§ What the task requires: Could you return each line of the material that has "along" in it?

[Input data Boundary: Start]

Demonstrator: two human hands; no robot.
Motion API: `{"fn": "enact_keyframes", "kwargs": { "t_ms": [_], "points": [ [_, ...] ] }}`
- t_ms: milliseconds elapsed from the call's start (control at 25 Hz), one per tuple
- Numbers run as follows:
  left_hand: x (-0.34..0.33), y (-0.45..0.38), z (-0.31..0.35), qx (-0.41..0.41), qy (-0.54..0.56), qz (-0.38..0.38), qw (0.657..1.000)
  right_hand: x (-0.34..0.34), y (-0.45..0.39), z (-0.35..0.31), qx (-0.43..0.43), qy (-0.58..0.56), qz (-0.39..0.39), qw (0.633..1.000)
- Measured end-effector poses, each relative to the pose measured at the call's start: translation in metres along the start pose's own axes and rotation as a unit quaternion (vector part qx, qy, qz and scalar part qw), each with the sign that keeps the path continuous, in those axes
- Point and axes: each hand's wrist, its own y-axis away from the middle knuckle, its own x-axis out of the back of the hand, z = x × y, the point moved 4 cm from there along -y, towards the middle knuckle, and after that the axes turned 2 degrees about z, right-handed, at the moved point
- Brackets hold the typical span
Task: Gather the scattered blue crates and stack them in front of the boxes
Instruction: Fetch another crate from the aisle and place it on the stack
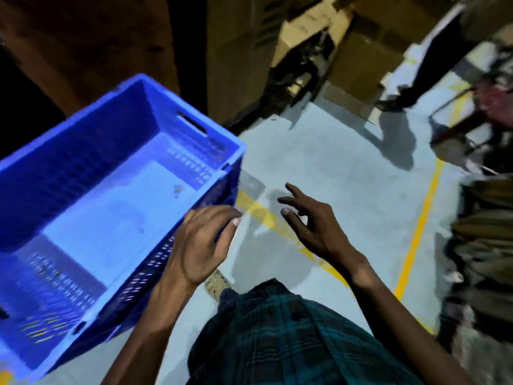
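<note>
One blue crate (pixel 111 195) is in view, empty, occupying the left of the frame with its open top toward the camera. The boxes (pixel 358 59) stand ahead and to the right, stacked against the far side of the floor (pixel 333 168).

Left hand (pixel 200 245): it lies at the crate's near-right rim, fingers curled. Whether it grips the rim or merely rests against it cannot be told; the frame is blurred there. Right hand (pixel 311 220): clear of the crate, fingers spread and relaxed, holding nothing, over bare floor.

Step in hand, as judged: a single crate is being handled, either lifted or set down. No stack of crates shows in front of the boxes, so the task appears early or the stack lies out of view.

Next move, as judged: the right hand needs a hold on the crate's opposite rim or its handle slot (pixel 191 125) so the load is carried level toward the boxes.

Edges and room: open floor runs from the crate's right corner to the boxes, crossed by yellow lines (pixel 416 232). The right side is crowded by a dark heap (pixel 483 245) of unclear material and a cart frame (pixel 458 118). Another person's leg (pixel 433 65) stands near the boxes; the carry should pass left of it.
</note>
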Motion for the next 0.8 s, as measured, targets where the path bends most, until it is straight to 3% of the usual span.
{"fn": "enact_keyframes", "kwargs": {
  "t_ms": [80, 200, 360, 480, 600, 720, 800],
  "points": [
    [-0.029, -0.014, 0.035, -0.074, 0.032, -0.049, 0.996, 0.026, 0.045, 0.019, -0.076, -0.025, 0.058, 0.995],
    [-0.072, -0.017, 0.093, -0.123, 0.109, -0.117, 0.979, 0.067, 0.126, 0.040, -0.155, -0.033, 0.166, 0.973],
    [-0.132, 0.012, 0.171, -0.224, 0.147, -0.195, 0.943, 0.107, 0.248, 0.059, -0.267, -0.049, 0.266, 0.925],
    [-0.162, 0.056, 0.227, -0.242, 0.181, -0.239, 0.923, 0.123, 0.343, 0.071, -0.315, -0.044, 0.336, 0.887],
    [-0.196, 0.107, 0.282, -0.241, 0.211, -0.323, 0.891, 0.126, 0.441, 0.082, -0.381, -0.046, 0.412, 0.827],
    [-0.233, 0.158, 0.354, -0.299, 0.229, -0.433, 0.819, 0.122, 0.540, 0.086, -0.423, -0.049, 0.519, 0.741],
    [-0.256, 0.186, 0.400, -0.361, 0.224, -0.503, 0.753, 0.110, 0.593, 0.085, -0.457, -0.065, 0.584, 0.668]
  ]
}}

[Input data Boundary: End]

§ Exercise answer:
- Measured end-effector poses, each relative to the pose measured at the call's start: translation in metres along the start pose's own axes and rotation as a unit quaternion (vector part qx, qy, qz and scalar part qw), each with the sign that keeps the path continuous, in those axes
- Point and axes: each hand's wrist, its own y-axis away from the middle knuckle, its own x-axis out of the back of the hand, z = x × y, the point moved 4 cm from there along -y, towards the middle knuckle, and after that the axes turned 2 degrees about z, right-handed, at the moved point

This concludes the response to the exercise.